The double port for SQLite did not require any revision of the function set that was first defined for the single PostGres port, which has led to that interface remaining consistent over time just as it was first defined. Nonetheless, such tool sets are inevitably forced to evolve sooner or later, as witnessed by the new interface offered with SPIP 2.0, which now includes a manager of its own versions, allowing SPIP to employ an SQL connection with several versions of the interface simultaneously. In this way, any SPIP extensions which respect this new interface are guaranteed to continue working with future versions of SPIP.

As a final note, the decision to develop this architecture was largely imposed by the absence of an abstraction library that was as freely available to be used as SPIP itself is: the current PHP extensions on offer only address standardising calls to the basic functions, which is only the relatively minor visible tip of the iceberg that the application developer is confronted with when working with non-uniform databases.

This article is comprised of three sections.

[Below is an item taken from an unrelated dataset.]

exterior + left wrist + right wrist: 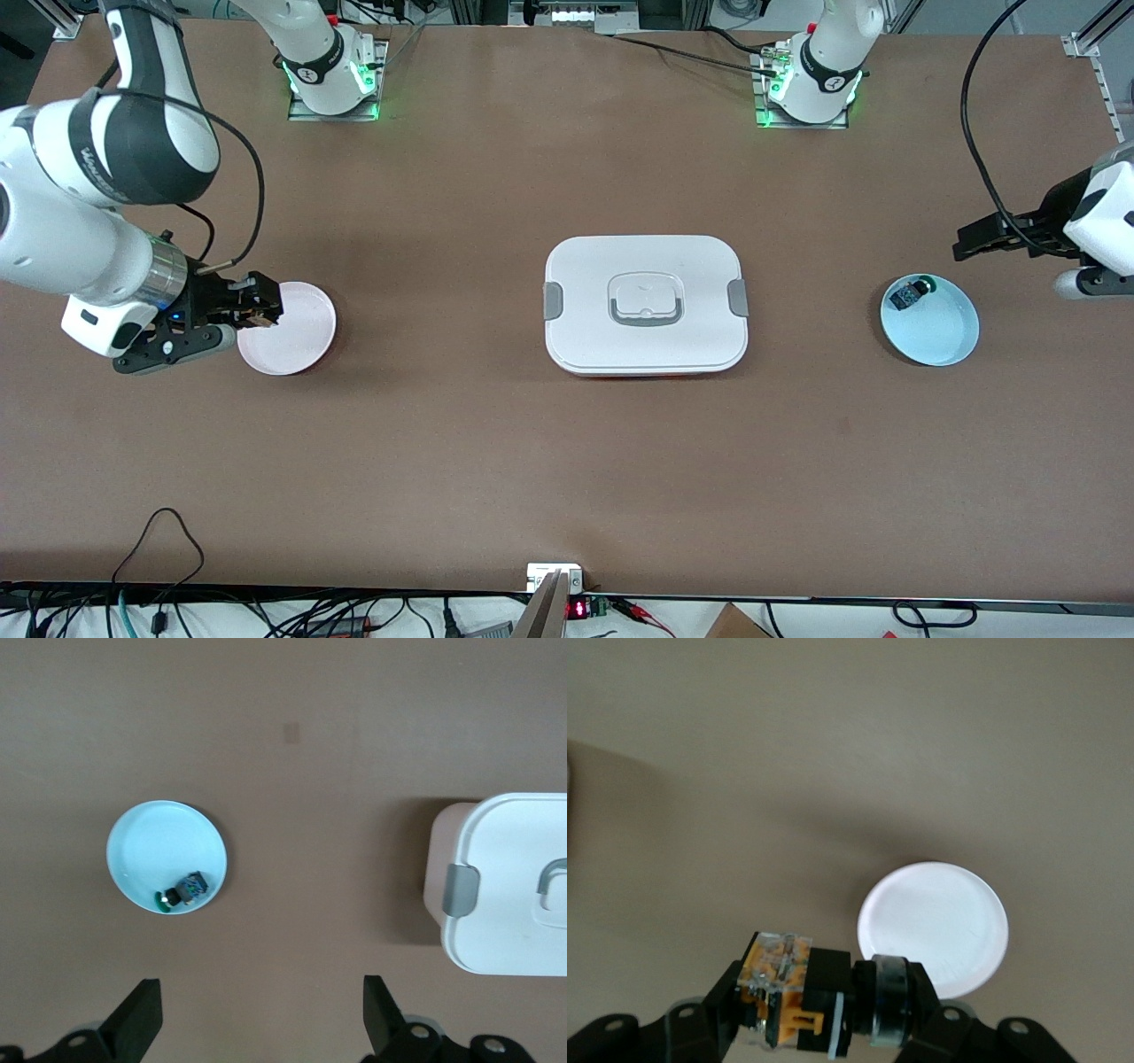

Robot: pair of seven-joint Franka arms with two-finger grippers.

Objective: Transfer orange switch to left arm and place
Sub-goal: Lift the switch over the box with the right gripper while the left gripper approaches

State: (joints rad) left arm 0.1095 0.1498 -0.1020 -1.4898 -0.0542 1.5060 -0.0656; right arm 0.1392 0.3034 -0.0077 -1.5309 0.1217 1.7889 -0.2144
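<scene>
One orange switch point(793, 997), lying crosswise between the clenched jaws of the right gripper point(252, 306) above the pink plate's point(301, 341) edge, has the box point(645, 304) standing between it and the released left gripper point(979, 239), which waits near the blue plate point(939, 337).

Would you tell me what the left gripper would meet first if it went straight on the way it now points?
Probably bare table: the open left gripper looks down between the blue plate and the box, though depth is unclear.
</scene>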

The first two are intended for developers who want to write SPIP extensions; they present the overall architecture and then the functions that are available for use. The third section discusses some implementation details, and is intended for SPIP contributors who want to port SPIP to other SQL platforms or who wish to improve upon the existing ports. Throughout the article, we use the term SQL server to designate an SQL implementation used by SPIP, even if the these implementations are not strictly speaking servers, but rather a set of service protocols.

The overall architecture

First up, we can consider that the SPIP API interface for SQL can be reduced down to the following single function defined in the ecrire/base/abstract_sql.php file:

sql_serveur($ins_sql, $serveur='', $continue=false)

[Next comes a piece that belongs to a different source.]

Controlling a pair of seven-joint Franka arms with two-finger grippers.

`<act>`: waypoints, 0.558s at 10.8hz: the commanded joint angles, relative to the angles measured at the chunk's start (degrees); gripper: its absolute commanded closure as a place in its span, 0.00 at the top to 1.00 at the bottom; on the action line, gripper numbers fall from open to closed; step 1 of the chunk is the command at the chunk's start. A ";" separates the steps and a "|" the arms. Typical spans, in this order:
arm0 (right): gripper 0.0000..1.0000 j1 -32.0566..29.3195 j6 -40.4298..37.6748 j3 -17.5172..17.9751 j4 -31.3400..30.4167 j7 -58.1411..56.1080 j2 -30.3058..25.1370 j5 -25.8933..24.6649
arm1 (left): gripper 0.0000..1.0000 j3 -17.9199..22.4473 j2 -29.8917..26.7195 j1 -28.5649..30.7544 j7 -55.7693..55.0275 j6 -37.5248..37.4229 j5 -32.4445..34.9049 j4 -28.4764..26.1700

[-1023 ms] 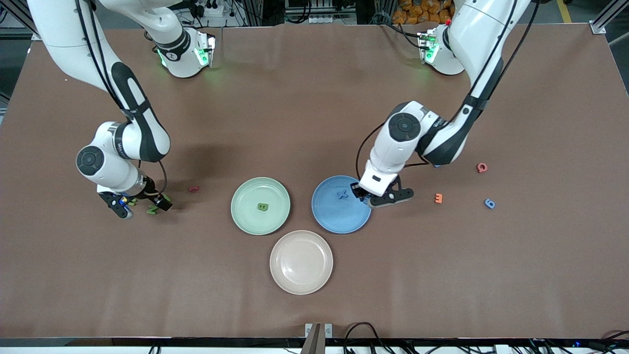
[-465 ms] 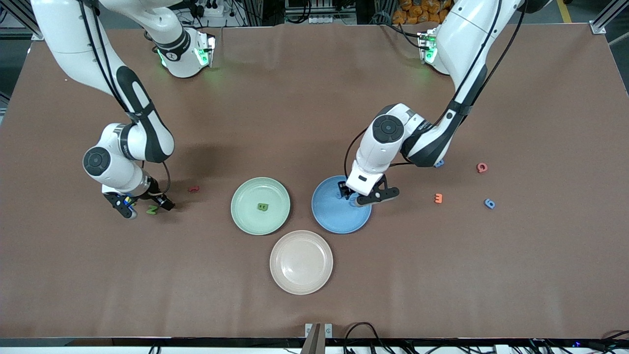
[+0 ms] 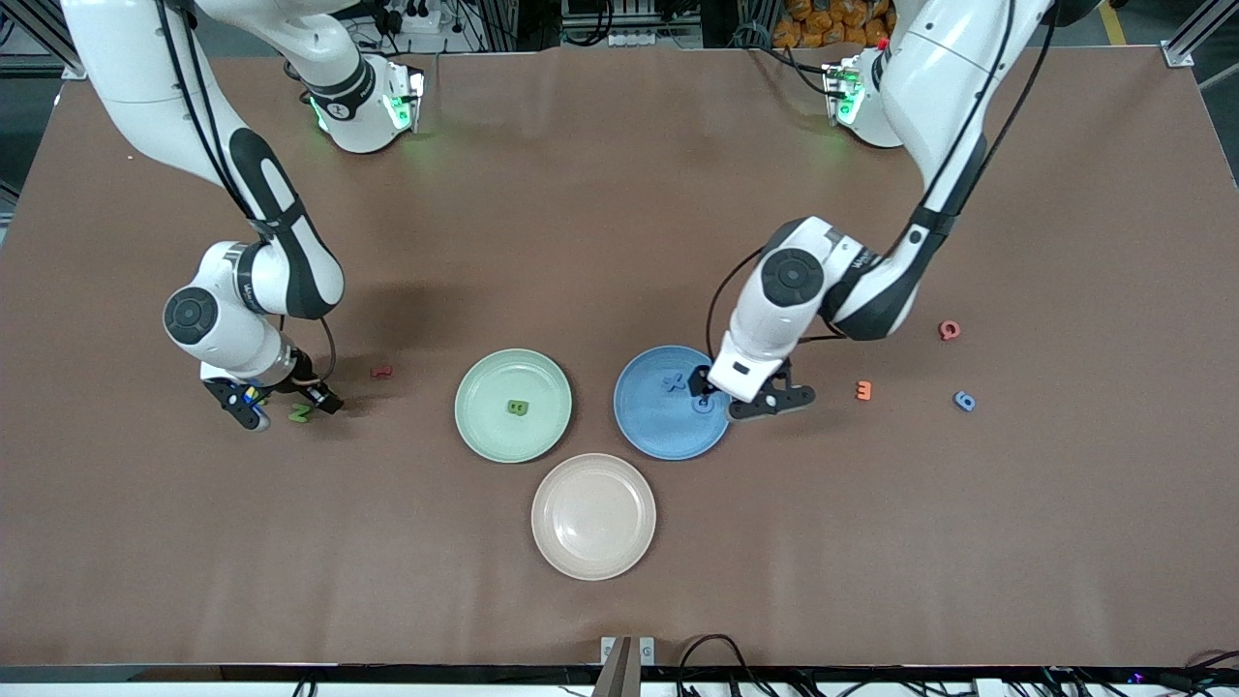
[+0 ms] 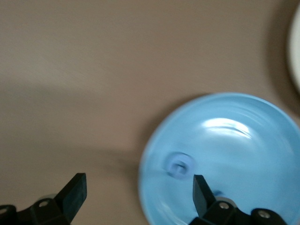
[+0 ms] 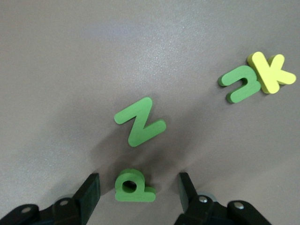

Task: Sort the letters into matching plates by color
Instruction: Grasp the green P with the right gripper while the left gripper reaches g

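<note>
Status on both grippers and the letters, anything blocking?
Left gripper open over blue plate, two blue letters in it. Right gripper open, straddling green P, green N beside. Nothing blocking.

A big table point(image 3: 600, 194) fills the scene, covered in a matte brown sheet — faintly creased near the top edge. Soft shadows pool on it under even overhead light, and a green glow tints it in two spots. Past the top edge there are metal frame rails point(image 3: 1195, 29), cables and a power strip point(image 3: 416, 15) — a dark strip with loose black cables point(image 3: 716, 653) runs along the bottom.
</note>
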 commanded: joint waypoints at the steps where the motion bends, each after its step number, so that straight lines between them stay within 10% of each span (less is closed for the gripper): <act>1: 0.68 0.21 1.33 0.28 -2.24 0.66 -0.97 0.56 | 1.00 -0.81 -2.65 5.91 9.33 -6.52 1.26 -0.63; 6: 0.50 0.13 1.33 0.28 -2.95 0.49 -1.85 0.56 | 1.00 -0.81 -5.73 14.26 21.30 -6.97 1.17 -6.16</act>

This function starts, if it hasn’t been called previously, by connecting to the server specified as the second argument. This argument is often omitted when calling the function, which then implies a reference to the SQL implementation chosen when the current SPIP site was installed, and memorised by SPIP in a connection file (see the article about Databases within SPIP). If that’s not the case, then the argument must explicitly indicate the name of the connection file to be used, with the .php file extension omitted from the file name. The result returned is another function, which performs the type of action requested by the command string passed as the first argument (e.g. select or fetch) on the SQL database specified by the connection file. The third argument specifies what should be done whenever such a function can not be returned. If it is absent or equal to false, a fatal error will be triggered. Otherwise, there are two situations which can be distinguished. If the connection specified is unknown or inoperative, the value false will be returned. If not, then a data structure will be returned describing the connection (this will be described later in the last section), which makes it possible to both check to see if a function exists without risking a fatal error, and to collect several pieces of information before further usage.

This minimalist vision of the interface allows anything to be done, but with a rather opaque syntax. Suppose for example that $db is the name of a database on the primary server, we do not select it with

$f = sql_serveur('selectdb');
$f($db);

To clarify the syntax, there is a set of functions that sequences the two instructions above for most common scenarios. For example, there is

sql_selectdb($nom, $serveur='') 

Which makes it possible to rewrite the previous operation more simply as:

sql_selectdb($db)

Generally speaking, SPIP’s API interface to the SQL servers is a set of functions (f) uniformly named sql_f, each with its last optional argument being the SQL server name. They each call sql_serveur to obtain a function f that they apply to their arguments, including the server name. All functions with their names constructed in such a way are reserved for the SPIP APIs for the SQL servers.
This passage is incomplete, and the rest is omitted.